Der 68-jährige Winterkorn zog mit diesem Paukenschlag am Mittwoch die Konsequenzen aus dem Skandal um manipulierte Abgaswerte in den USA. "Ich bin bestürzt über das, was in den vergangenen Tagen geschehen ist. Vor allem bin ich fassungslos, dass Verfehlungen dieser Tragweite im Volkswagen-Konzern möglich waren", erklärte Winterkorn.

Als Vorstandschef übernehme er die Verantwortung für die bekannt gewordenen Unregelmäßigkeiten bei Dieselmotoren. Er habe daher den Aufsichtsrat gebeten, mit mir eine Vereinbarung zur Beendigung meiner Funktion als Vorstandsvorsitzender des Volkswagen Konzerns zu treffen. "Ich tue dies im Interesse des Unternehmens, obwohl ich mir keines Fehlverhaltens bewusst bin", erklärte Winterkorn.

Denn noch am Vortag hatte Winterkorn die Forderung nach seinem Rücktritt von sich gewiesen: Es wäre falsch, wenn wegen der schlimmen Fehler einiger weniger die ehrliche Arbeit von 600.000 Menschen unter Generalverdacht gerate, hatte Winterkorn in einem Video-Statement gesagt, das auf der Webseite des Konzerns veröffentlicht wurde: "Deshalb bitte ich um Ihr Vertrauen auf unserem weiteren Weg."

Doch offensichtlich hat ihn das fünfköpfige Präsidium des VW-Aufsichtsrats, der sich am Mittwoch außertourlich getroffen hat, von etwas anderem überzeugt, beziehungsweise zum "freiwilligen" Rücktritt gedrängt.
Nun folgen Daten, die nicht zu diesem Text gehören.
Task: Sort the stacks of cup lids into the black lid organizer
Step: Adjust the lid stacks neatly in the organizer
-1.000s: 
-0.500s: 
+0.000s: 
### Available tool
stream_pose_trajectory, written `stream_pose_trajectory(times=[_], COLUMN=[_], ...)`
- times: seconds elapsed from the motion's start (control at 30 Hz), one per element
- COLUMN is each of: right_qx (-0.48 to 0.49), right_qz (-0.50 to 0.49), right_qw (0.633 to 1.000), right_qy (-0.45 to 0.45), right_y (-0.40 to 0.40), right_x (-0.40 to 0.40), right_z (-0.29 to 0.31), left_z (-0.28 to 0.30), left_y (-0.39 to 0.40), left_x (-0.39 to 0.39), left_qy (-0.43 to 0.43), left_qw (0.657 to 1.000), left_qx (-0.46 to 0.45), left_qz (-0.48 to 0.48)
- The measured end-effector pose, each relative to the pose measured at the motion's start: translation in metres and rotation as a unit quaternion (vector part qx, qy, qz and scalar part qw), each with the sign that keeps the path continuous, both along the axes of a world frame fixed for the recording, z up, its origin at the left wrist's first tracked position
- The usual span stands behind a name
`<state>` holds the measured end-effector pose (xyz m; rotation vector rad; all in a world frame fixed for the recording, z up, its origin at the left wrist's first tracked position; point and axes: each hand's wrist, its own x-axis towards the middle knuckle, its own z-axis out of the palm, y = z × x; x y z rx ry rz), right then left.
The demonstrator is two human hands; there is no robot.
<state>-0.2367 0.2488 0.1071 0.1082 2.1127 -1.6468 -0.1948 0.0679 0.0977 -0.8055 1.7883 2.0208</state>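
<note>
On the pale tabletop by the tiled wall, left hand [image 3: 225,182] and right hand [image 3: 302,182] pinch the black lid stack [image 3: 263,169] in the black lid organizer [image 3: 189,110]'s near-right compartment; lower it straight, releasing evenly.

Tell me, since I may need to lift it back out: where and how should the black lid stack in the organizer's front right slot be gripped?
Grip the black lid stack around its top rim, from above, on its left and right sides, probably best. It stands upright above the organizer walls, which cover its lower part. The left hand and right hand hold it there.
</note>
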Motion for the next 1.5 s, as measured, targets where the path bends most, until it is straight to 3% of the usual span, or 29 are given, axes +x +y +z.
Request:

Die deutsche Bundesregierung hatte zuvor verlautbaren lassen, dass sie nicht den Rücktritt Winterkorns fordert.

Aber die Öffentlichkeit "erwartete Konsequenzen", analysiert Krisenexpertin Luger. Dazu gehört, dass Köpfe rollen. VW will offenbar lieber ein Ende mit Schrecken als ein Schrecken ohne Ende. In der Krisen-PR sind die Schnelligkeit und die Transparenz in der Problemaufbereitung das Um und Auf, denn sonst ist die Reputation der Marke für immer angeknackst.

Und die Reputation thront über allem. "Alle Beteiligten an diesen Vorgängen, die einen unermesslichen Schaden für Volkswagen angerichtet haben, werden mit aller Konsequenz belangt", hieß es in der Erklärung des Aufsichtsrats-Gremiums. Zudem soll ein Sonderausschuss eingerichtet werden, um die weitere Aufklärung voranzutreiben. Der Konzern stellte darüber hinaus Strafanzeige bei der Staatsanwaltschaft Braunschweig. Damit will VW das verlorene Vertrauen zurückgewinnen und ab jetzt alles richtig machen. Krisen-PR verzeihe keine Fehler. Eine besondere Herausforderung bei VW ist die Größe: Der Autogigant muss weltweit dieselbe Botschaft verbreiten. Die Mitarbeiter müssen ins Boot geholt werden, es gelte "intern vor extern", erklärt Luger. "Vor allem die Mitarbeiter mit Kundenkontakt müssen rasch gebrieft werden." Da haperte es anfänglich noch: Eine Empfangsdame in einem VW-Autohaus im Rhein-Main-Gebiet sagte noch am Mittwoch zur Nachrichtenagentur Reuters: "Wir haben von Volkswagen noch nicht so viele Informationen bekommen." Ein Autohändler in Kalifornien schäumte: "Wir fühlen uns definitiv verraten."

Offen, ob das Modell auch in Europa auf der Straße ist

Zur Erinnerung: In den USA hat die Umweltbehörde herausgefunden, dass die angegebenen Emissionswerte bei VW-Dieselmotoren seitens des Herstellers manipuliert worden waren - eine Tatsache, die der Konzern inzwischen zugegeben hat. Durch eine spezielle Software wurde ein viel geringerer Wert an Stickstoff-Emissionen gemessen als der ausgestoßene.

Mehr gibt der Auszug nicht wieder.